Ensuite les conséquences : « Un tel état de choses ne peut que produire l’antagonisme entre les classes laborieuses et la classe possédante, c’est-à-dire fainéante. La lutte surgit et la haine porte ses coups. »
Puis une justification : « Si je me suis livré au vol, ça n’a pas été une question de principe, de droit. J’ai préféré conserver ma liberté, mon indépendance, ma dignité d’homme, que me faire l’artisan de la fortune d’un maître. »
Puis une solution : « Pour détruire un effet, il faut au préalable en détruire la cause. S’il y a vol, ce n’est que parce qu’il y a abondance d’une part et disette de l’autre ; que parce que tout n’appartient qu’à quelques uns. »
Perspective sur « Pourquoi j’ai volé » en 2012
Ce que les trois dernières années nous ont enseigné, c’est que le progrès social intervient par sauts, et que parfois il faut reculer pour en faire de plus gros, des sauts, et que le système est en train de dérailler. Comme nous le savons, le modèle économique occidental fonctionne fondamentalement sur deux piliers : la consommation de biens matériels en excès comme substitution au bonheur, et la manufacture de la peur quand les gens n’ont plus un sou.
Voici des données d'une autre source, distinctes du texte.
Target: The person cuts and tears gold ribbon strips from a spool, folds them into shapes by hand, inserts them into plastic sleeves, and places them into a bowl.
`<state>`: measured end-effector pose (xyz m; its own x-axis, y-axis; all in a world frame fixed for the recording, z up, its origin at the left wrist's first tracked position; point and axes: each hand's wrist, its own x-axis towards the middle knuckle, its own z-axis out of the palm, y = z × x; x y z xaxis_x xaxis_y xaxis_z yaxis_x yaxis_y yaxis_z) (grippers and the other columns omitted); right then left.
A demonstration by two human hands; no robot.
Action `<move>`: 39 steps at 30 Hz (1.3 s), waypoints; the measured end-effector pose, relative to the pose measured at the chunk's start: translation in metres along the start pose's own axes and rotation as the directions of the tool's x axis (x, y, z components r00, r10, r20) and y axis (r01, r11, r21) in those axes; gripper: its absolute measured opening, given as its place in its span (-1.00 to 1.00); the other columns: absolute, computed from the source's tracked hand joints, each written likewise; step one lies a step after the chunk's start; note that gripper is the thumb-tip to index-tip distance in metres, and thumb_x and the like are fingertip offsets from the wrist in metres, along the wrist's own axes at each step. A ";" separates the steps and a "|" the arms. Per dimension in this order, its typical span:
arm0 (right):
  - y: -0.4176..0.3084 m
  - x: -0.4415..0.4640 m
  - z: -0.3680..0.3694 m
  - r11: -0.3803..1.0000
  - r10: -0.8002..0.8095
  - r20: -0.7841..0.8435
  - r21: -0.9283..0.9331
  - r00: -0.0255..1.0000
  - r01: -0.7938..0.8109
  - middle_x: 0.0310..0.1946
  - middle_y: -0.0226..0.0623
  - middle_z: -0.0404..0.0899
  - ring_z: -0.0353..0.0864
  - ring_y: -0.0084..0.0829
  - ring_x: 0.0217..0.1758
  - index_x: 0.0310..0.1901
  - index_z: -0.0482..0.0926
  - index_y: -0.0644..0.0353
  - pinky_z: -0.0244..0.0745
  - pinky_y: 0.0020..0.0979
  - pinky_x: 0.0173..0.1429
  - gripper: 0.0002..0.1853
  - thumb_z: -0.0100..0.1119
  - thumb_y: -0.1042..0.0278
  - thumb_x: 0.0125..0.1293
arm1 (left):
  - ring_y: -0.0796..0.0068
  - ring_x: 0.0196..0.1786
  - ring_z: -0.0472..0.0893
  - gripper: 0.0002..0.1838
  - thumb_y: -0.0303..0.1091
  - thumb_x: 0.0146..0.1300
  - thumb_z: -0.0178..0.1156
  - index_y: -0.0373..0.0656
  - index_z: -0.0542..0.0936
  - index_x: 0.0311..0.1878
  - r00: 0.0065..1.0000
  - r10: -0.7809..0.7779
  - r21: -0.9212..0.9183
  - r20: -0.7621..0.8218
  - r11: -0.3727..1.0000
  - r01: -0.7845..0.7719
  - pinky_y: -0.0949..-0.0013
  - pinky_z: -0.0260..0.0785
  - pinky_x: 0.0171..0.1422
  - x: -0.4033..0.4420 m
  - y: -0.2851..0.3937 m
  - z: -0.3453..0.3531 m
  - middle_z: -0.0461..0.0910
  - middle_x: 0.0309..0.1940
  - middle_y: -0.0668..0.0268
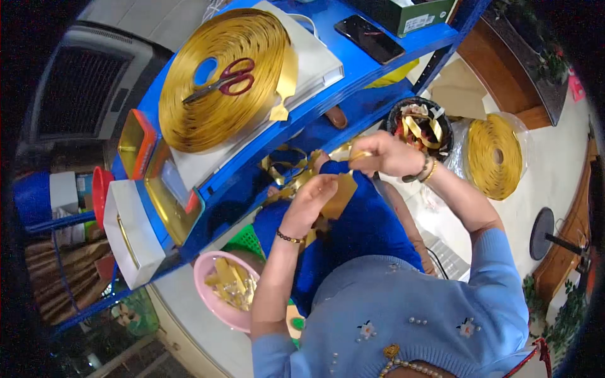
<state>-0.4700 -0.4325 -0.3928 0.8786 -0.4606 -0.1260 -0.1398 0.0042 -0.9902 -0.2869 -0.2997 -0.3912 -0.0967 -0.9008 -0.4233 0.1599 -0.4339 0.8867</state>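
In the head view my right hand (394, 154) is closed in a pinch on a gold ribbon strip (341, 152) above my lap. Lower and to the left, my left hand (312, 198) has its fingers curled together; what lies inside them, if anything, is hidden. Loose gold strips (277, 174) hang in a tangle beyond it, near the blue table's edge. A flat gold-tan piece (343, 189) rests on my blue trousers between the hands. On the table lies a large coil of gold ribbon (252, 53), its loose end hanging over the side. Dark red scissors (238, 77) lie across the coil.
A phone (369, 39) and a green box (419, 17) sit on the blue table (353, 79). A pink basin (205, 290) with gold pieces stands at lower left. A dark bin (446, 135) with ribbon scraps and another gold coil (495, 148) are on the floor at right.
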 end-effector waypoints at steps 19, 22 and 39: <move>0.003 -0.062 0.039 0.877 -0.347 -0.299 -0.440 0.889 0.194 -0.50 -0.24 0.50 0.53 -0.32 -0.50 -0.36 0.54 0.19 0.41 -0.36 -0.40 -0.85 0.22 0.38 0.00 | 0.69 -0.48 0.48 -0.84 -0.38 0.20 0.15 -0.27 0.58 -0.25 0.997 -0.008 0.125 -0.074 0.992 0.017 0.63 0.31 -0.41 -0.010 -0.011 0.033 0.55 -0.50 0.40; 0.005 -0.058 0.048 0.840 -0.372 -0.287 -0.508 0.883 0.189 -0.50 -0.25 0.52 0.54 -0.30 -0.51 -0.38 0.55 0.20 0.42 -0.35 -0.40 -0.87 0.19 0.38 0.01 | 0.76 -0.49 0.43 -0.88 -0.43 0.18 0.15 -0.28 0.59 -0.29 0.987 0.101 0.239 -0.126 0.969 -0.069 0.64 0.25 -0.44 -0.008 -0.019 0.038 0.52 -0.55 0.45; 0.009 -0.058 0.044 0.925 -0.234 -0.290 -0.361 0.928 0.120 -0.56 -0.23 0.52 0.53 -0.31 -0.53 -0.42 0.54 0.21 0.43 -0.39 -0.40 -0.92 0.10 0.42 0.07 | 0.79 -0.53 0.36 -0.86 -0.49 0.12 0.20 -0.27 0.52 -0.25 0.946 0.285 0.248 -0.157 0.938 -0.241 0.63 0.19 -0.51 -0.006 -0.021 0.052 0.45 -0.60 0.47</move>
<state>-0.5018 -0.3665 -0.3975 0.7157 -0.6858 0.1322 -0.1888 -0.3722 -0.9088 -0.3404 -0.2842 -0.3981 0.1085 -0.9782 -0.1771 -0.0704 -0.1853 0.9802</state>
Mais que les Gouvernements en place extradent des suspects pour un oui ou pour un non vers les Etats-Unis (Royaume-Uni), ne cillent pas quand les patrons des banques nationalisées empochent de gros bonus dans une période de récession terrible (Royaume-Uni), cherchent à protéger les intérêts privés contre l’intérêt public (SOPA aux Etats-Unis, ACTA en Europe), ou tout simplement laissent perdurer un système inique (éducation dans des écoles et des quartiers en perdition, stages par copinage, jobs obtenus par prostitution affective, loi qui sanctionne tout cela, cautions parentales des parents sexagénaires pour pouvoir se loger…), ça, c’est ahurissant.
Il ne fait donc aucun doute que les choses empirent. En France, au Royaume Uni, aux Etats-Unis, des sociétés de classes fondées sur des inégalités monumentales sont en train de se reconstituer devant nos yeux. Depuis que le garde-fou idéologique de l’URSS a sauté, l’Occident s’en donne à cœur joie ; tout est devenu permis avec des populations abruties, conditionnées, par la propagande étatique la mieux faite, la plus subtile que l’histoire ait connu, parce que comme nous le disons souvent, nous vivons dans un état de dictature consentie.
C’est bien pour cela que « Pourquoi j’ai volé » devrait être étudié dans les écoles.